(Listed entries begins)
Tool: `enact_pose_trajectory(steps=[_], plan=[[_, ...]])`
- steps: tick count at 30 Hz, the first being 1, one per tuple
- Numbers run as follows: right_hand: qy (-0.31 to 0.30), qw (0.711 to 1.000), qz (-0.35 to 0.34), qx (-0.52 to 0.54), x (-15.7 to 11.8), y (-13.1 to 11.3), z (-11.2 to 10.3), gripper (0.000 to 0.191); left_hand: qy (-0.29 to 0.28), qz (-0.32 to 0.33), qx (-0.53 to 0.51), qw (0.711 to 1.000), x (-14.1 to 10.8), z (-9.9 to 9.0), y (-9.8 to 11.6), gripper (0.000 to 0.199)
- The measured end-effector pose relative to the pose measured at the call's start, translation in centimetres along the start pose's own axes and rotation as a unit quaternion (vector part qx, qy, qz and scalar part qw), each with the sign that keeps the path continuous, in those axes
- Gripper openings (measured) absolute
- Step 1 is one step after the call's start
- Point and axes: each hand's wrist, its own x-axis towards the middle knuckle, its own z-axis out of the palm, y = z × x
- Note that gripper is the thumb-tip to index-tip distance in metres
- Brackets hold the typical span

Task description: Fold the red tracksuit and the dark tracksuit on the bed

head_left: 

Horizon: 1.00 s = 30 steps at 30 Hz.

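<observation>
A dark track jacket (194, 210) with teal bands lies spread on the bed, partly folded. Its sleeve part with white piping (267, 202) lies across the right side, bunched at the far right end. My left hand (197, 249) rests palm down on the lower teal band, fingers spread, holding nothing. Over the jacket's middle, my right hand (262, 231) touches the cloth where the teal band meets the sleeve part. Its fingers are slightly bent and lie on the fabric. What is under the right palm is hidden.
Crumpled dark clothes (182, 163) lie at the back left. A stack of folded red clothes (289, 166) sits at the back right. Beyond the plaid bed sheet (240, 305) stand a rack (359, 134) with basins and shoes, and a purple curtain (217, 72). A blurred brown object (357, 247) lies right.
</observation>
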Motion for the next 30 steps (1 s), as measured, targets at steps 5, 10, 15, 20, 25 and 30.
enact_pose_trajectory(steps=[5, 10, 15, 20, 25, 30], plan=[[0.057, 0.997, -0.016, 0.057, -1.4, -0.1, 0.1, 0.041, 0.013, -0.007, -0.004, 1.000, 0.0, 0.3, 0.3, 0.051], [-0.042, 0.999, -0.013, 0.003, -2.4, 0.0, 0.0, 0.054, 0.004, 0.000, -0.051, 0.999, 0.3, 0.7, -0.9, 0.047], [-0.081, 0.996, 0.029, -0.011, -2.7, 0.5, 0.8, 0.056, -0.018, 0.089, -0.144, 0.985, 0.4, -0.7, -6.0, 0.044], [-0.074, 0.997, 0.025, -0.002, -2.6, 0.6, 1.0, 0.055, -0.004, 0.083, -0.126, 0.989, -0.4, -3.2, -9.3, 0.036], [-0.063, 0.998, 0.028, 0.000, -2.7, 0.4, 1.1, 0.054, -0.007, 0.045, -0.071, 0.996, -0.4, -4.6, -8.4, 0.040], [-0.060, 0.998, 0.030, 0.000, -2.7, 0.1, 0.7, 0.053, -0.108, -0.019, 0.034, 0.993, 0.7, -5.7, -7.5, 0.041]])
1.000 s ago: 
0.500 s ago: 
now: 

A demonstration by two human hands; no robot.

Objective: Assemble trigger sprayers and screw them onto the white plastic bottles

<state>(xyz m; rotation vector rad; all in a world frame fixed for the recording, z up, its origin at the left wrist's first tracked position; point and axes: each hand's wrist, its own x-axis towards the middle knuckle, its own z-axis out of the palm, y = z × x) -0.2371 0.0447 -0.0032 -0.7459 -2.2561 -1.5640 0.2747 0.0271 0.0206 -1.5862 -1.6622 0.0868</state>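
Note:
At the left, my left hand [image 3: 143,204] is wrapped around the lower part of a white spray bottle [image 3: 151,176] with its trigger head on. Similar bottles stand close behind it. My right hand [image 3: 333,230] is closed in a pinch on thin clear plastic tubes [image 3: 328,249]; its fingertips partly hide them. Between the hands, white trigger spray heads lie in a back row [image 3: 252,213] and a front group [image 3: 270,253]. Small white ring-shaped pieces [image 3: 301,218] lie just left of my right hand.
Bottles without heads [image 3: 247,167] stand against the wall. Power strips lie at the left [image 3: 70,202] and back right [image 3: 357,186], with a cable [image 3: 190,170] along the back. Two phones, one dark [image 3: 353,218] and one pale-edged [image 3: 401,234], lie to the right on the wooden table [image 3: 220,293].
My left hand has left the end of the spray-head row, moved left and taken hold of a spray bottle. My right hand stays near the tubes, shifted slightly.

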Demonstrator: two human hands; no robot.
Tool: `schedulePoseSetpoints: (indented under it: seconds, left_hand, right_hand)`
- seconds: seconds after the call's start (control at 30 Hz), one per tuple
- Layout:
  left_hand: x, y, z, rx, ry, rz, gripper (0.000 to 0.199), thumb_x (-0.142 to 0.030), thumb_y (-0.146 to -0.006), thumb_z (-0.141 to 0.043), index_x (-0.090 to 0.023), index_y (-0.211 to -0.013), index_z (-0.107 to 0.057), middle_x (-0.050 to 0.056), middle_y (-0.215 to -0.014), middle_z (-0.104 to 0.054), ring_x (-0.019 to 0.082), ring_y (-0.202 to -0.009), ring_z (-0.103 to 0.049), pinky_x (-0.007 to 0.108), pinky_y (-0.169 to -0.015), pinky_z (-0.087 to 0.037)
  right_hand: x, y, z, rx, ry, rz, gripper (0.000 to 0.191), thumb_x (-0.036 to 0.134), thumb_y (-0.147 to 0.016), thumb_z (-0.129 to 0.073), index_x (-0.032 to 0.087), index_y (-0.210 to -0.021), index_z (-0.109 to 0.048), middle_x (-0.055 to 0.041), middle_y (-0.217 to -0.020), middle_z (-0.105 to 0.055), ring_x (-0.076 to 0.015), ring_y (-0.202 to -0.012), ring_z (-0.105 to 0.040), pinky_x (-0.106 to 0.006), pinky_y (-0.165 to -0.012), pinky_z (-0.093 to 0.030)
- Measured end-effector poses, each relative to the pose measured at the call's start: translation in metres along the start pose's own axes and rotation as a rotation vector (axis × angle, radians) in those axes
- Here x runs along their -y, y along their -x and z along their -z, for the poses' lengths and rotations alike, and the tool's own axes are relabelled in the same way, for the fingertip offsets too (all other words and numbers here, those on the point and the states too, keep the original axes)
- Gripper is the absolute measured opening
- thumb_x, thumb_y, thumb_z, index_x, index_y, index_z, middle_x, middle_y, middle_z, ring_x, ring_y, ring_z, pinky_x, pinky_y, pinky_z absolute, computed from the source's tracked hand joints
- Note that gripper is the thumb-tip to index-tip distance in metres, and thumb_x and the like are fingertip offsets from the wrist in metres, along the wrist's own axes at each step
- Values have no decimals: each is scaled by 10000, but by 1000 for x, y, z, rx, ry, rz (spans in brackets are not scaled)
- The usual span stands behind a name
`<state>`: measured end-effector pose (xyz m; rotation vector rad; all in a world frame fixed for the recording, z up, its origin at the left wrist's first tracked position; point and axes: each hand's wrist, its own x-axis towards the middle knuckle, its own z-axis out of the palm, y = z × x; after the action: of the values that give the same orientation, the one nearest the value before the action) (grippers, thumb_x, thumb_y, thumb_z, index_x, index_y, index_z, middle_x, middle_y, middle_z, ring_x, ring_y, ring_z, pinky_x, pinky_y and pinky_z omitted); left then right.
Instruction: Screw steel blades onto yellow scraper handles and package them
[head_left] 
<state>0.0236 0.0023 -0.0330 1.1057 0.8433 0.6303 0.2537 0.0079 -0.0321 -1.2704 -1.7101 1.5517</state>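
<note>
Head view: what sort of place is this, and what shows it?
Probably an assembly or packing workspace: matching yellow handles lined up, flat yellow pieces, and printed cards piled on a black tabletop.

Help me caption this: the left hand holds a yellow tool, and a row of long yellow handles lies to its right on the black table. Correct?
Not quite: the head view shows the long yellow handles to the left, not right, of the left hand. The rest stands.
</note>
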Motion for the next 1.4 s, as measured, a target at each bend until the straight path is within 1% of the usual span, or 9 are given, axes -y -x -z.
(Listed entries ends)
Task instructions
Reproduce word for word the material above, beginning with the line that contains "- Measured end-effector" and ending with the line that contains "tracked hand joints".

Solution to this problem
- Measured end-effector poses, each relative to the pose measured at the call's start: translation in metres along the start pose's own axes and rotation as a rotation vector (axis × angle, radians) in those axes
- Here x runs along their -y, y along their -x and z along their -z, for the poses' lengths and rotations alike, and the tool's own axes are relabelled in the same way, for the fingertip offsets too (all other words and numbers here, those on the point and the states too, keep the original axes)
- Gripper is the absolute measured opening
- thumb_x, thumb_y, thumb_z, index_x, index_y, index_z, middle_x, middle_y, middle_z, ring_x, ring_y, ring_z, pinky_x, pinky_y, pinky_z absolute, computed from the source's tracked hand joints

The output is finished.